(Data records)
━━━━━━━━━━

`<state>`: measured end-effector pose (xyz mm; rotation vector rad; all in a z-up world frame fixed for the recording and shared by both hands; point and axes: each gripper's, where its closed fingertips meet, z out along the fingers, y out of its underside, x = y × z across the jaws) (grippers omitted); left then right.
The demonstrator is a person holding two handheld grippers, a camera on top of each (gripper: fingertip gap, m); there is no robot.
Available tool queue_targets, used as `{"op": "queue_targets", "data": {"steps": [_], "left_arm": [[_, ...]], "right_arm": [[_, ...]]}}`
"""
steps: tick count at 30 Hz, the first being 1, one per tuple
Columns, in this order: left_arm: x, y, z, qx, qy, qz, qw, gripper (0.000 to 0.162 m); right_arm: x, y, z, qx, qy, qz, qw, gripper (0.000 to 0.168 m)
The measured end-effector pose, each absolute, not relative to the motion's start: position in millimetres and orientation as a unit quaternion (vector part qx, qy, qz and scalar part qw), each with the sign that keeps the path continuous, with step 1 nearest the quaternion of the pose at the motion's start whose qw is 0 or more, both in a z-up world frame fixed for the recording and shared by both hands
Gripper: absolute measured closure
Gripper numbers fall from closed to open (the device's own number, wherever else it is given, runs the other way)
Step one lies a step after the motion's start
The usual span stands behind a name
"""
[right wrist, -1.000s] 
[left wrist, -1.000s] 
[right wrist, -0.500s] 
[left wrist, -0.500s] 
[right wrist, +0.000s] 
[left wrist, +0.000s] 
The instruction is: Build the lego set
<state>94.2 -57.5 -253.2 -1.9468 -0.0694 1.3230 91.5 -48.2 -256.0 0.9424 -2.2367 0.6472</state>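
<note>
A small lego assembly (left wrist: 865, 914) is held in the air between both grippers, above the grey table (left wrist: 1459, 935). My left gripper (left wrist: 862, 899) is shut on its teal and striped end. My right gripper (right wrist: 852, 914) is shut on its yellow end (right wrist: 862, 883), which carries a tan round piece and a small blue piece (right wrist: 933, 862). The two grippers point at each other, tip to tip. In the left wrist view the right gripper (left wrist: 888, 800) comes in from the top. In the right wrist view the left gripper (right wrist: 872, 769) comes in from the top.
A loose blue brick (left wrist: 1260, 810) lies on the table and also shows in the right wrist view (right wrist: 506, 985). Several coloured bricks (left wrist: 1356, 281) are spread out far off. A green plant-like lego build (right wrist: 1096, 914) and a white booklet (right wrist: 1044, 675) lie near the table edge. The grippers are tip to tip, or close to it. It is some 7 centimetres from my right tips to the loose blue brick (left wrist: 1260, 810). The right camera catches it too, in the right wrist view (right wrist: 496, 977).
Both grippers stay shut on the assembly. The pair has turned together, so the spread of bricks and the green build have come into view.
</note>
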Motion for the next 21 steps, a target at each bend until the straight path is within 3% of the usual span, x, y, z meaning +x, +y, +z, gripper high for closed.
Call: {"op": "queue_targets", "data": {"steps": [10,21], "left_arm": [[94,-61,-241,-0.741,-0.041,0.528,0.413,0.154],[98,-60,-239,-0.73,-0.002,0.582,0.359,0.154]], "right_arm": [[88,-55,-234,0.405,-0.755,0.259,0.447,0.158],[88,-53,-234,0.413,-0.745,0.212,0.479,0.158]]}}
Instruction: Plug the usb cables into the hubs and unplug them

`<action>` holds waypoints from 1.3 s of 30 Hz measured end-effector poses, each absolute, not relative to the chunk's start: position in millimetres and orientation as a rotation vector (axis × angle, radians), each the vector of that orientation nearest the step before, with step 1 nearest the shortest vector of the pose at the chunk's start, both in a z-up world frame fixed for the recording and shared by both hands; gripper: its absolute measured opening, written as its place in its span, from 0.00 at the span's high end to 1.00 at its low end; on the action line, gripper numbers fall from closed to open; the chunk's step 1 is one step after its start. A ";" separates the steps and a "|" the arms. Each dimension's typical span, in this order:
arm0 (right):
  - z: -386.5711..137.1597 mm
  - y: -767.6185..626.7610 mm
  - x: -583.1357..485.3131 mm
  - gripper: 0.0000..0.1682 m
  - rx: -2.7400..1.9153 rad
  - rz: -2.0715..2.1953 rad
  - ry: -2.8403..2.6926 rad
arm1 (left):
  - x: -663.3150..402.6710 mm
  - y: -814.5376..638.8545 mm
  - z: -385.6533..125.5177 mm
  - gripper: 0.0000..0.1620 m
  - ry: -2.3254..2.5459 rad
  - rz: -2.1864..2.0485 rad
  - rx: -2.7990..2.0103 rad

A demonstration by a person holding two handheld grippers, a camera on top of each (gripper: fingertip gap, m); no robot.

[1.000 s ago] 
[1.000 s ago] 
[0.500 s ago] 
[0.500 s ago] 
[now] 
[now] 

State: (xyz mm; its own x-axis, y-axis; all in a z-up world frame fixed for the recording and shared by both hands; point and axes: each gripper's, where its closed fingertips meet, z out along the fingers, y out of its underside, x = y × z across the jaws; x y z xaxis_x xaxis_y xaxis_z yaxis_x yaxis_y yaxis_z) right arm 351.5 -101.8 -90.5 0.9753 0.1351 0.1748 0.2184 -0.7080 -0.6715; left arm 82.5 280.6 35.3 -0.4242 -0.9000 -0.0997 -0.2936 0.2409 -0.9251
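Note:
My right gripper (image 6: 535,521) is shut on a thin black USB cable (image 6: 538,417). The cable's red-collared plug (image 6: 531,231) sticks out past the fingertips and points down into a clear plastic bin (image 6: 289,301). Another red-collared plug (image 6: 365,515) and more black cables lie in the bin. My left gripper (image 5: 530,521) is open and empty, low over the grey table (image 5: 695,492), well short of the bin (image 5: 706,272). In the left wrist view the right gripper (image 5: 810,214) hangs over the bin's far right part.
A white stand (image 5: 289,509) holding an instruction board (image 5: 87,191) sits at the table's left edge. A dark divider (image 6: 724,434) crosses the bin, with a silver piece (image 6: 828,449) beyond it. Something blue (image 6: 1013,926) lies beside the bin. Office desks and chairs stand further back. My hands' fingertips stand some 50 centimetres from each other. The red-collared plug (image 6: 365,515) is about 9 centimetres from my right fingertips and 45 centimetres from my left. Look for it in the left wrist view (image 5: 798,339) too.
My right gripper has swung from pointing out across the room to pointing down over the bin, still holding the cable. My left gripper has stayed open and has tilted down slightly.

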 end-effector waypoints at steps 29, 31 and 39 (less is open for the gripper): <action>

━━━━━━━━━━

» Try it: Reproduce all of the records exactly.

» Solution:
`<state>`: measured end-effector pose (xyz mm; rotation vector rad; all in a z-up world frame fixed for the recording and shared by both hands; point and axes: each gripper's, where its closed fingertips meet, z out along the fingers, y out of its underside, x = y × z across the jaws) (grippers omitted); left then right.
The demonstrator is a person holding two handheld grippers, a camera on top of each (gripper: fingertip gap, m); there is no robot.
Available tool queue_targets, used as `{"op": "queue_targets", "data": {"steps": [_], "left_arm": [[_, ...]], "right_arm": [[_, ...]]}}`
"""
steps: tick count at 30 Hz, the first being 1, one per tuple
Columns, in this order: left_arm: x, y, z, qx, qy, qz, qw, gripper (0.000 to 0.162 m); right_arm: x, y, z, qx, qy, qz, qw, gripper (0.000 to 0.168 m)
The measured end-effector pose, each absolute, not relative to the motion's start: position in millimetres and orientation as a unit quaternion (vector part qx, qy, qz and scalar part qw), each with the sign that keeps the path continuous, with step 1 nearest the quaternion of the pose at the motion's start whose qw is 0 or more, both in a z-up world frame fixed for the recording and shared by both hands
Gripper: absolute measured closure
Gripper numbers fall from closed to open (the device's own number, wherever else it is given, runs the other way)
Step one lies a step after the motion's start
The usual span stands behind a name
"""
[right wrist, -1.000s] 
[left wrist, -1.000s] 
[right wrist, -0.500s] 
[left wrist, -0.500s] 
[right wrist, +0.000s] 
[left wrist, +0.000s] 
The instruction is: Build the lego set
<state>94.2 -57.5 -253.2 -1.9468 -0.0694 1.3230 91.5 -48.2 -256.0 0.9424 -2.2367 0.6472</state>
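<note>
A small lego assembly (left wrist: 865, 914) is held in the air between both grippers, above the grey table (left wrist: 1459, 935). My left gripper (left wrist: 862, 899) is shut on its teal and striped end. My right gripper (right wrist: 852, 914) is shut on its yellow end (right wrist: 862, 883), which carries a tan round piece and a small blue piece (right wrist: 933, 862). The two grippers point at each other, tip to tip. In the left wrist view the right gripper (left wrist: 888, 800) comes in from the top. In the right wrist view the left gripper (right wrist: 872, 769) comes in from the top.
A loose blue brick (left wrist: 1260, 810) lies on the table and also shows in the right wrist view (right wrist: 506, 985). Several coloured bricks (left wrist: 1356, 281) are spread out far off. A green plant-like lego build (right wrist: 1096, 914) and a white booklet (right wrist: 1044, 675) lie near the table edge. The grippers are tip to tip, or close to it. It is some 7 centimetres from my right tips to the loose blue brick (left wrist: 1260, 810). The right camera catches it too, in the right wrist view (right wrist: 496, 977).
Both grippers stay shut on the assembly. The pair has turned together, so the spread of bricks and the green build have come into view.
</note>
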Motion for the next 21 steps, a target at each bend until the straight path is within 3% of the usual span, x, y, z meaning +x, +y, +z, gripper high for closed.
Call: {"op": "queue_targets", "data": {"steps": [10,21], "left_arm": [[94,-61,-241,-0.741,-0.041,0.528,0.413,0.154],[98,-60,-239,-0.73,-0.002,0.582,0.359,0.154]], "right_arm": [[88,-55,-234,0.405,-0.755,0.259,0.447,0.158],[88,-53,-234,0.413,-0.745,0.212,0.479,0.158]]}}
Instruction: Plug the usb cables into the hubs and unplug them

`<action>` holds waypoints from 1.3 s of 30 Hz measured end-effector poses, each absolute, not relative to the chunk's start: position in millimetres and orientation as a rotation vector (axis × angle, radians), each the vector of that orientation nearest the step before, with step 1 nearest the shortest vector of the pose at the chunk's start, both in a z-up world frame fixed for the recording and shared by both hands; gripper: its absolute measured opening, written as its place in its span, from 0.00 at the span's high end to 1.00 at its low end; on the action line, gripper numbers fall from closed to open; the chunk's step 1 is one step after its start. A ";" separates the steps and a "|" the arms. Each dimension's typical span, in this order:
arm0 (right):
  - z: -386.5711..137.1597 mm
  - y: -767.6185..626.7610 mm
  - x: -583.1357..485.3131 mm
  - gripper: 0.0000..0.1682 m
  - rx: -2.7400..1.9153 rad
  - rz: -2.0715..2.1953 rad
  - ry: -2.8403..2.6926 rad
arm1 (left):
  - x: -663.3150..402.6710 mm
  - y: -814.5376..638.8545 mm
  - z: -385.6533..125.5177 mm
  - gripper: 0.0000..0.1620 m
  - ry: -2.3254..2.5459 rad
  - rz: -2.1864..2.0485 rad
  - rx: -2.7990..2.0103 rad

A demonstration by a person holding two handheld grippers, a camera on top of each (gripper: fingertip gap, m); no robot.

[1.000 s ago] 
[1.000 s ago] 
[0.500 s ago] 
[0.500 s ago] 
[now] 
[now] 

State: (xyz mm; its own x-axis, y-axis; all in a z-up world frame fixed for the recording and shared by both hands; point and axes: each gripper's, where its closed fingertips meet, z out along the fingers, y out of its underside, x = y × z across the jaws; x y z xaxis_x xaxis_y xaxis_z yaxis_x yaxis_y yaxis_z) right arm 351.5 -101.8 -90.5 0.9753 0.1351 0.1748 0.2184 -0.7080 -0.6715; left arm 82.5 280.6 35.3 -0.4242 -0.9000 -0.0997 -0.2936 0.2409 -0.9251
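Note:
My right gripper (image 6: 535,521) is shut on a thin black USB cable (image 6: 538,417). The cable's red-collared plug (image 6: 531,231) sticks out past the fingertips and points down into a clear plastic bin (image 6: 289,301). Another red-collared plug (image 6: 365,515) and more black cables lie in the bin. My left gripper (image 5: 530,521) is open and empty, low over the grey table (image 5: 695,492), well short of the bin (image 5: 706,272). In the left wrist view the right gripper (image 5: 810,214) hangs over the bin's far right part.
A white stand (image 5: 289,509) holding an instruction board (image 5: 87,191) sits at the table's left edge. A dark divider (image 6: 724,434) crosses the bin, with a silver piece (image 6: 828,449) beyond it. Something blue (image 6: 1013,926) lies beside the bin. Office desks and chairs stand further back. My hands' fingertips stand some 50 centimetres from each other. The red-collared plug (image 6: 365,515) is about 9 centimetres from my right fingertips and 45 centimetres from my left. Look for it in the left wrist view (image 5: 798,339) too.
My right gripper has swung from pointing out across the room to pointing down over the bin, still holding the cable. My left gripper has stayed open and has tilted down slightly.
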
 end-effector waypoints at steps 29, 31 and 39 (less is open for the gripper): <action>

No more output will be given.